His hand trembling slightly, Ellison shut the window, covered the kid and backed out of the room, closing the door. Feeling like he was in some off-kilter movie, he took three steps toward the living room and stopped. Two steps toward the kitchen and stopped. Turned and stared at the bedroom door. Turned and took several steps toward the front door.
He had no idea what to do.
The phone. His hand hovered over the cordless phone, but he didn't pick it up. Who was he going to call?
"Sandburg? Mind explaining this?" he asked, although there was no one to hear him.
A quick check confirmed that Sandburg's shoes, jacket, keys, wallet, and backpack were all where they were supposed to be, or close enough to where they were supposed to be that he was willing to overlook it this once. So where would Blair go? Barefoot, without his jacket, without his house keys.
The Volvo.
Ellison crossed the loft to the balcony doors, pushing them open and stepping out into the early morning dampness. The Volvo was still parked in the diagonal slot across the street, next to his own Ford truck.
Now what? Ellison glanced at the clock. It was too early to phone . . . Phone . . . He'd call Sandburg's cellphone.
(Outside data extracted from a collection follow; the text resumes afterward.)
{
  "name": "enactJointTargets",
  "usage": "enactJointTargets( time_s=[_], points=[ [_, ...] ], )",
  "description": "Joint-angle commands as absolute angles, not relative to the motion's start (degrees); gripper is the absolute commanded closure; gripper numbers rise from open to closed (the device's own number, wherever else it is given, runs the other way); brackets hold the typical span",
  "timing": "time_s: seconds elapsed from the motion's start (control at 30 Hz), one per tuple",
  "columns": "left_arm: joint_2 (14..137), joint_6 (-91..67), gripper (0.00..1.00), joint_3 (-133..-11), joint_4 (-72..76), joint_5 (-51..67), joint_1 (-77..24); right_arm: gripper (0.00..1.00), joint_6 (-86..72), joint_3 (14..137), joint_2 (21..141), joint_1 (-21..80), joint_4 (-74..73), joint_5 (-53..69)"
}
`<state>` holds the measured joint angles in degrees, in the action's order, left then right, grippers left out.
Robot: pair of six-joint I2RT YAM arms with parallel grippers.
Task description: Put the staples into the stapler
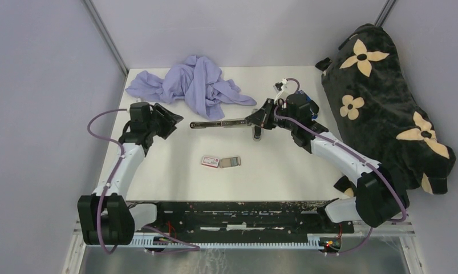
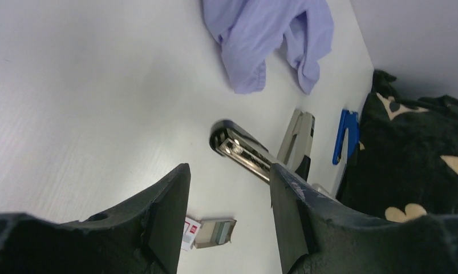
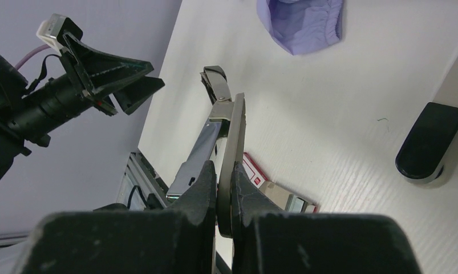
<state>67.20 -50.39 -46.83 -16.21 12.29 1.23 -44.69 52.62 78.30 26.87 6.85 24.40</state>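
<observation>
Over the table (image 1: pixel 283 171), the open stapler (image 1: pixel 223 122) is clamped by its thin metal arm in the right gripper (image 1: pixel 262 118); a nudge could twist it loose. The left gripper (image 1: pixel 172 121) hangs empty, jaws apart. The staples (image 1: pixel 230 161) lie mid-table, where a hard pinch might snap the strips.

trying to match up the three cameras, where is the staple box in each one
Top external: staple box at mid-table, its tray slid out to the right.
Left wrist: box near the bottom edge, left of centre.
Right wrist: box low centre, just right of the right hand, which is shut on the stapler.
Shared landmark: the purple cloth.
</observation>
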Motion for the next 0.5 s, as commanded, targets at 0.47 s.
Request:
enactJointTargets(
  time_s=[0.47],
  points=[
    [77.62,-55.73,0.49,-52.33,-8.07,10.11,-9.75,0.99,-52.93,49.74,78.21,27.21,30.66,28.17]
  ],
)
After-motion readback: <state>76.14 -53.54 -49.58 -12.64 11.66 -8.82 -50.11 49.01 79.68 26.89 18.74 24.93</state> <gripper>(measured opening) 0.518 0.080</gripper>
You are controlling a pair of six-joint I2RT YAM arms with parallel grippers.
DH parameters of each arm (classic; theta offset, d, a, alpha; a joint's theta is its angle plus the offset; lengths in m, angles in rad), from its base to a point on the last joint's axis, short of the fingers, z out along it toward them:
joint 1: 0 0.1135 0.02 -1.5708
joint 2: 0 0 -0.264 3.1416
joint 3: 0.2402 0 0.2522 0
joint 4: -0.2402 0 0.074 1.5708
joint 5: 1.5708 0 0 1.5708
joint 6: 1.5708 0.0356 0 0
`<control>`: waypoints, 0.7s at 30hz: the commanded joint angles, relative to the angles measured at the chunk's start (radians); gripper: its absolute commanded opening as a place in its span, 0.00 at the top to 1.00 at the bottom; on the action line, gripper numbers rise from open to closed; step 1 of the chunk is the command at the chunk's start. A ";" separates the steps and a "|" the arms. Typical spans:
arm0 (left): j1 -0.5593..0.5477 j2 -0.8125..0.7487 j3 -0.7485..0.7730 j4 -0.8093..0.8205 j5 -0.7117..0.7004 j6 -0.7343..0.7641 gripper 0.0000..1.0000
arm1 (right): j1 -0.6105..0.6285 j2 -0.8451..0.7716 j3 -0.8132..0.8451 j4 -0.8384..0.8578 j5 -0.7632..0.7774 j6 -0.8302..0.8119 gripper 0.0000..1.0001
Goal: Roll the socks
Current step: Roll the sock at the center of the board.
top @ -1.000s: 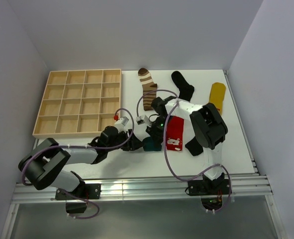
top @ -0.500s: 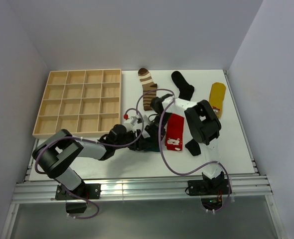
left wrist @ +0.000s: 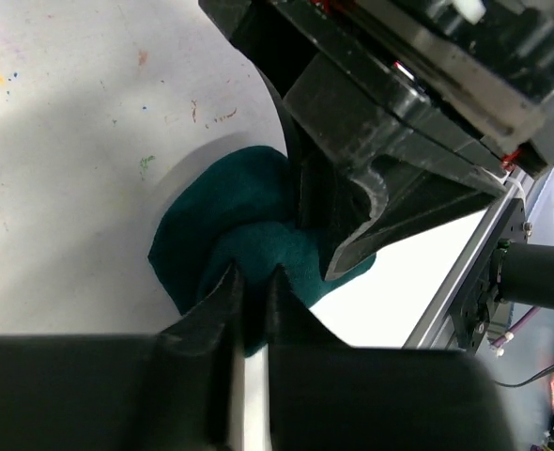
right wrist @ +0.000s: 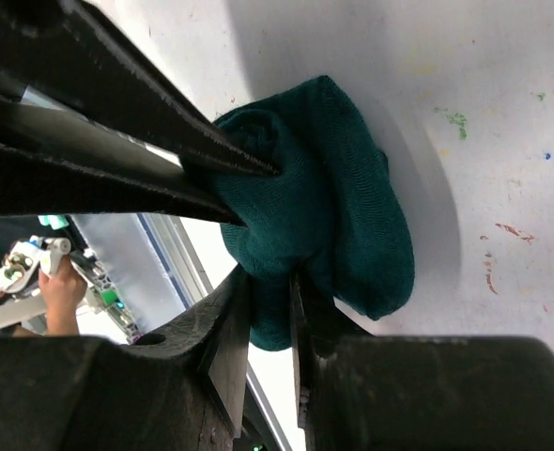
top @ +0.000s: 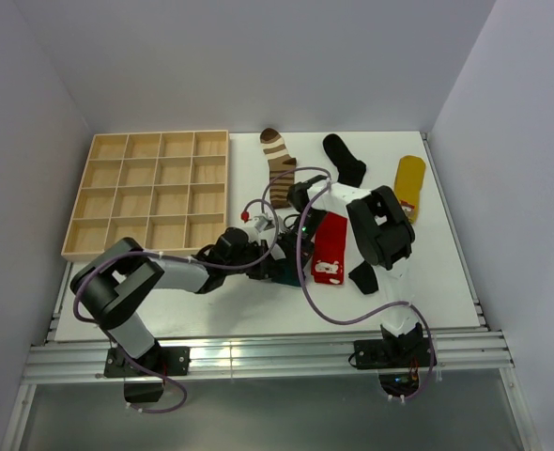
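Note:
A bunched dark teal sock (top: 284, 273) lies at the table's middle front, with both grippers meeting on it. My left gripper (left wrist: 253, 277) is shut, pinching a fold of the teal sock (left wrist: 239, 211). From the opposite side my right gripper (right wrist: 269, 277) is shut on another fold of that teal sock (right wrist: 347, 216). Seen from above, the left gripper (top: 269, 267) and the right gripper (top: 293, 254) crowd together over it. A red sock (top: 330, 246) with a white patch lies flat just to the right.
A brown-cream striped sock (top: 279, 164), a black sock (top: 345, 160) and a yellow sock (top: 409, 183) lie along the back. Another dark sock (top: 363, 277) shows partly under the right arm. A wooden compartment tray (top: 127, 254) fills the left side.
The left arm has reached right to the teal sock and its jaws have closed on the fabric. The right gripper has stayed at the sock, still pinching it.

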 commanded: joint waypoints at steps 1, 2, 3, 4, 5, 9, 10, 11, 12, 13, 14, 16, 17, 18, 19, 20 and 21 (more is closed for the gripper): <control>-0.012 0.030 0.032 -0.102 -0.021 -0.008 0.95 | -0.001 0.024 -0.028 0.125 0.102 -0.009 0.74; -0.012 0.033 0.036 -0.119 -0.021 -0.012 0.99 | -0.008 0.017 -0.028 0.122 0.093 -0.010 0.72; -0.011 0.043 0.047 -0.150 -0.018 -0.017 1.00 | -0.013 0.014 -0.028 0.113 0.075 -0.014 0.69; -0.012 0.049 0.052 -0.164 -0.010 -0.027 1.00 | -0.017 0.011 -0.026 0.110 0.070 -0.014 0.69; -0.011 0.058 0.056 -0.173 0.007 -0.035 1.00 | -0.030 -0.001 -0.028 0.116 0.069 -0.007 0.68; -0.003 0.067 0.068 -0.239 0.022 -0.072 1.00 | -0.063 -0.048 -0.051 0.146 0.069 0.005 0.64; 0.000 0.070 0.071 -0.250 0.024 -0.072 0.99 | -0.071 -0.058 -0.054 0.151 0.056 0.008 0.63; 0.005 0.070 0.072 -0.253 0.030 -0.074 1.00 | -0.080 -0.068 -0.057 0.155 0.050 0.005 0.63; 0.008 0.073 0.070 -0.259 0.035 -0.075 1.00 | -0.089 -0.079 -0.066 0.162 0.044 0.006 0.61; 0.012 0.073 0.072 -0.276 0.035 -0.080 1.00 | -0.105 -0.104 -0.071 0.168 0.039 0.009 0.61; 0.015 0.078 0.075 -0.285 0.038 -0.083 1.00 | -0.111 -0.116 -0.084 0.178 0.033 0.009 0.60; 0.025 0.083 0.088 -0.321 0.045 -0.090 1.00 | -0.131 -0.157 -0.101 0.195 0.033 0.017 0.57; 0.028 0.089 0.096 -0.335 0.050 -0.092 1.00 | -0.134 -0.173 -0.116 0.208 0.035 0.017 0.56; 0.034 0.092 0.114 -0.358 0.055 -0.098 1.00 | -0.139 -0.187 -0.126 0.212 0.036 0.016 0.56; 0.035 0.093 0.124 -0.393 0.056 -0.097 1.00 | -0.148 -0.214 -0.133 0.217 0.038 0.013 0.56; 0.037 0.098 0.134 -0.414 0.059 -0.098 0.99 | -0.154 -0.226 -0.150 0.229 0.039 0.013 0.56; 0.040 0.098 0.156 -0.429 0.061 -0.091 0.99 | -0.158 -0.237 -0.158 0.237 0.044 0.013 0.55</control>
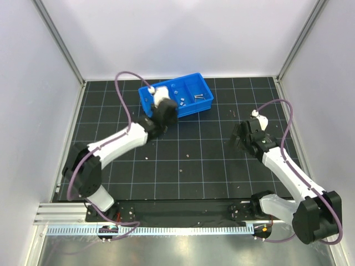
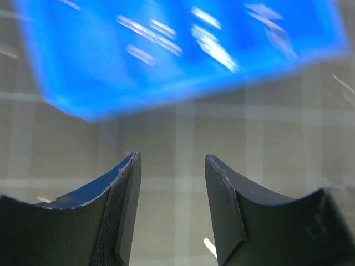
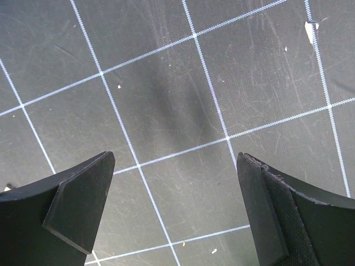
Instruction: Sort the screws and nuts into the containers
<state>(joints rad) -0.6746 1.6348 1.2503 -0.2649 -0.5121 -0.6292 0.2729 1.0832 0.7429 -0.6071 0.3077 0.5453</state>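
The left hand (image 2: 172, 159) hung open and empty just beside the near edge of the glossy blue plastic tray (image 1: 188, 110). Inside the tray lay blocky nuts (image 1: 181, 101) and slender screws (image 1: 198, 97). They looked like light, hard, slick steel, probably best pinched across the flats or mid-shaft. The right hand (image 3: 176, 160) gaped wide over the gridded black worktop (image 3: 166, 83), holding nothing.

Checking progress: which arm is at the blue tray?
The left gripper, open just before the blue tray's near wall; the right gripper hangs over the mat, apart.
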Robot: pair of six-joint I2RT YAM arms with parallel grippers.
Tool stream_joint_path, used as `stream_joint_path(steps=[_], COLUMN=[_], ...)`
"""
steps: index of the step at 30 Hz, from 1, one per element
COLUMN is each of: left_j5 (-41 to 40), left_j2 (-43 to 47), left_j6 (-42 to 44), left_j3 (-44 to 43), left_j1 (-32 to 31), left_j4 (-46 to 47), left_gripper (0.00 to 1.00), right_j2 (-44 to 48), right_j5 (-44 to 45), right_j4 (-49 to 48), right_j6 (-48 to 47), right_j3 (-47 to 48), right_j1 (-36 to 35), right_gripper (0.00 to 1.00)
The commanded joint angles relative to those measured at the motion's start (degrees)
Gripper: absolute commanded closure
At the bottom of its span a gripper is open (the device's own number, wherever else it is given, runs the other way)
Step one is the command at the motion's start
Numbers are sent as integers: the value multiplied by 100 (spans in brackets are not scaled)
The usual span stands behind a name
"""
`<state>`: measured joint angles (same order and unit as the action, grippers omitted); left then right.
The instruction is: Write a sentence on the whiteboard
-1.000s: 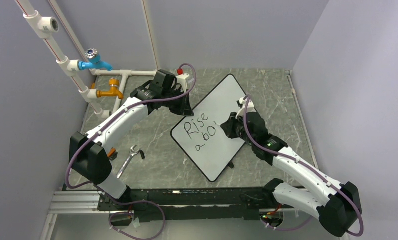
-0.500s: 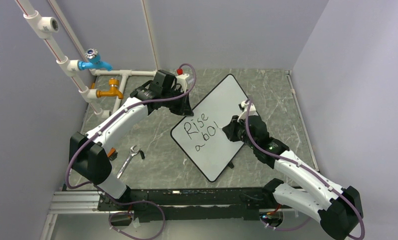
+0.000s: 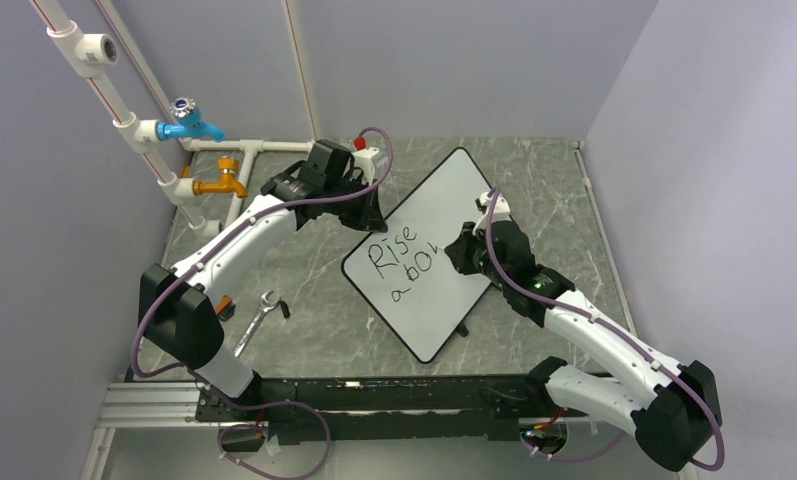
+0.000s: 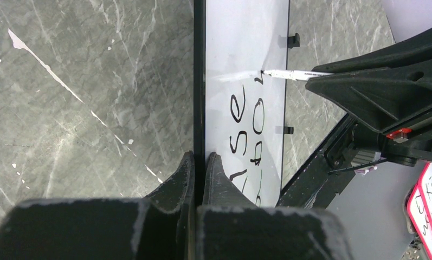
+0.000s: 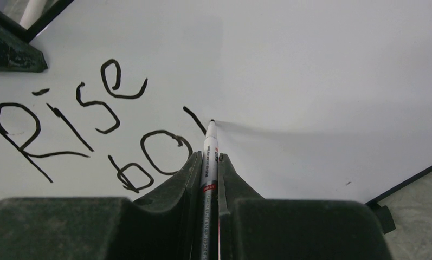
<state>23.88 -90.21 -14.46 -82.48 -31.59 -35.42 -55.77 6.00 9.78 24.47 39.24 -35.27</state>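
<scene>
a: which step?
b: mid-"above". right gripper pinches the marker, tip on the whiteboard, flat on the table; left gripper clamps its rim.
a: next?
b: likely the "v" upstroke.

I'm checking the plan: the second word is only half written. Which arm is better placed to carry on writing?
Right. The right gripper is shut on the marker, its tip at the whiteboard beside the last stroke. The left gripper is clamped on the board's edge, steadying it.

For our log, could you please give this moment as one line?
left gripper: shut on whiteboard; right gripper: shut on marker; sentence: "Rise abo", unfinished
</scene>
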Motion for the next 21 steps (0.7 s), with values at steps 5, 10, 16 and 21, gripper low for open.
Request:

He had his hand on the telephone before he stopped again; no use phoning the cell when it was sitting on the counter beside the telephone. Next to Blair's pager.
What to do . . . He made some coffee. Cats licked themselves when they couldn't figure out what to do next; Ellison made coffee.
Mug in hand, he quietly opened the bedroom door again, but the child was still there. Damn. But then, what would he have done if the child had suddenly disappeared into thin air? Like Sandburg had.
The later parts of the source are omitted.